Ergonomie et qualité visuel au travail

L’homme au travail a besoin du confort visuel pour se diriger dans l’espace de travail, prendre des informations nécessaires à son activité professionnelle, exercer une tâche de surveillance et de contrôle, contrôler l’exécution des gestes, …

une baie de lumière dasn un open-space

Eclairement des postes de travail

L’éclairement (en lux) exprime l’intensité d’éclairage d’une surface et est utilisé en pratique courante pour définir les besoins en éclairage des postes de travail ou de certains de ses éléments, en fonction des exigences de la tâche.

Les niveaux adéquats d’éclairement en fonction des exigences visuelles de la tâche sont précisés dans les normes NF X 35-103 et ISO/DIS 8995.

Les recherches de psychophysique montrent que l’éclairement d’une pièce ou local inférieur à 2000 lux leur donne un aspect sombre. Ce niveau d’éclairement doit être considéré comme un minimum. Les préférences subjectives se situent entre 1000 et 2000 lux. Les niveaux minimum recommandés son des compromis entre le confort et l’économie d’énergie, dépendant de la tâche à effectuer.

Le plan de travail oit être éclairé de façon uniforme, le rapport entre l’éclairement moyen et l’éclairement minimal (facteur d’uniformité) ne doit pas être inférieur à 0,8.

Luminance au poste de travail

La luminance (en candela / m²) est l’intensité lumineuse émise par une unité de surface. La luminance indique la quantité de lumière qu’un objet-source émet vers l’œil. Au poste de travail, elle dépend de la quantité réfléchissante des éléments du plan de travail.

L’équilibre des luminances au poste de travail contribue à créer un confort visuel permettant d’accomplir aisément un travail sur écran à l’abri des reflets parasites et d’assurer un repos pendant les pauses visuelles.

Pour la plupart des tâches, la luminances de la tâche doit être supérieure à celle de son environnement mais pas plus d’un tiers.

Dans un local de travail, les coefficient de réflectivité (de réflexion) des plafonds (lumière réfléchie sur lumière incidente) doivent être aussi élevée que possible.

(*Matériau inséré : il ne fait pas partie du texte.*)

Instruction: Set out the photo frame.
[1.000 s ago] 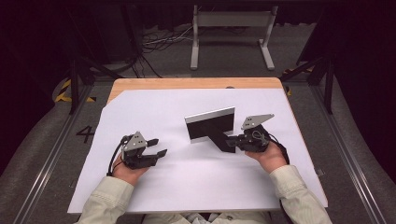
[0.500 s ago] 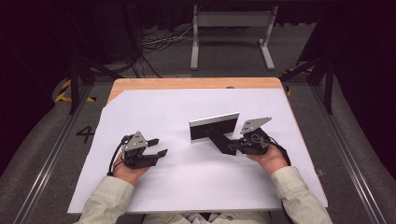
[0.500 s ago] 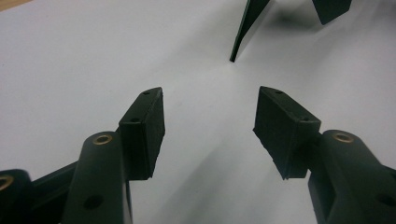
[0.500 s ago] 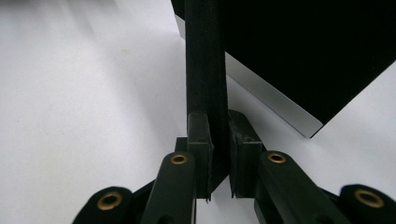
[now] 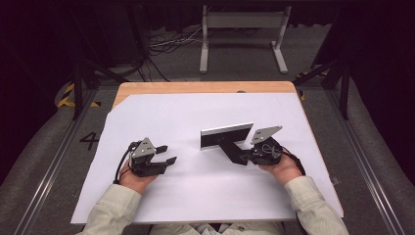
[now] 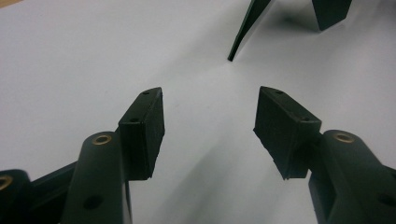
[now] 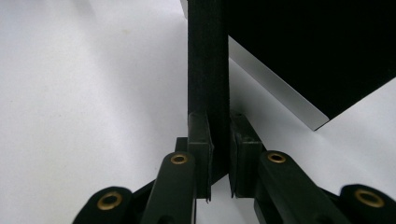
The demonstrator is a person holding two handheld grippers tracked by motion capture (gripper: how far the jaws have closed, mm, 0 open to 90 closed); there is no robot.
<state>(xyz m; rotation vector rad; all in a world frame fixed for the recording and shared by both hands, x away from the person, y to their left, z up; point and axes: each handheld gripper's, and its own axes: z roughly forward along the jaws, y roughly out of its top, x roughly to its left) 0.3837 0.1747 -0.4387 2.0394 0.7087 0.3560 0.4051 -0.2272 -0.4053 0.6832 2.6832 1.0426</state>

La luminance du plafond doit être limitée à 500 cd/m² et les coefficient de réflexion des murs se situer entre 0,3 et 0,7, ceux du plancher entre 0,2 et 0,4.
Lorsqu’un éclairage d’appoint est utilisé, la luminance des sources doit être inférieurs à 5000 cd/m².

Eblouissement au poste de travail

L’éblouissement, résultant d’un excès de luminance résultant d’un excès de luminance dans le champ visuel provoque une gêne se traduisant par une difficulté à distinguer un objet fixé par le regard et donc une diminution de la capacité visuelle.

L’éblouissement présente des degrés divers : sensation d’inconfort, gêne oculaire, diminution de la capacité visuelle, voire des accidents dans les cas extrêmes.

Au poste de travail, l’éblouissement résulte de la conjonction entre deux éléments :

  • une ou des sources lumineuses, naturelles ou artificielles (soleil, surfaces vitrées, luminaires),
  • e mobilier, dont certains éléments (verre, métal, plastique) comportent des surfaces très réfléchissantes.

La lumière directe du soleil provoque un éblouissement à la fois direct et par réflexion.

Comme moyen efficace de protection, on utilise des stores, rideaux, écrans coupant la lumière naturelle. Mais intervient le besoin psychologique des opérateurs de garder un contact visuel sur l’environnement extérieur.

Il a été démontré que si la surface vitrée d’un local est inférieure à 20% de la paroi portant des vitres, la satisfaction des opérateurs y travaillant diminue alors qu’elle reste élevée pour un rapport de 30%.
Un compromis acceptable pour chaque personne peut être trouvé en jouant sur le rapport des luminances et les distances entre les fenêtres et les postes de travail.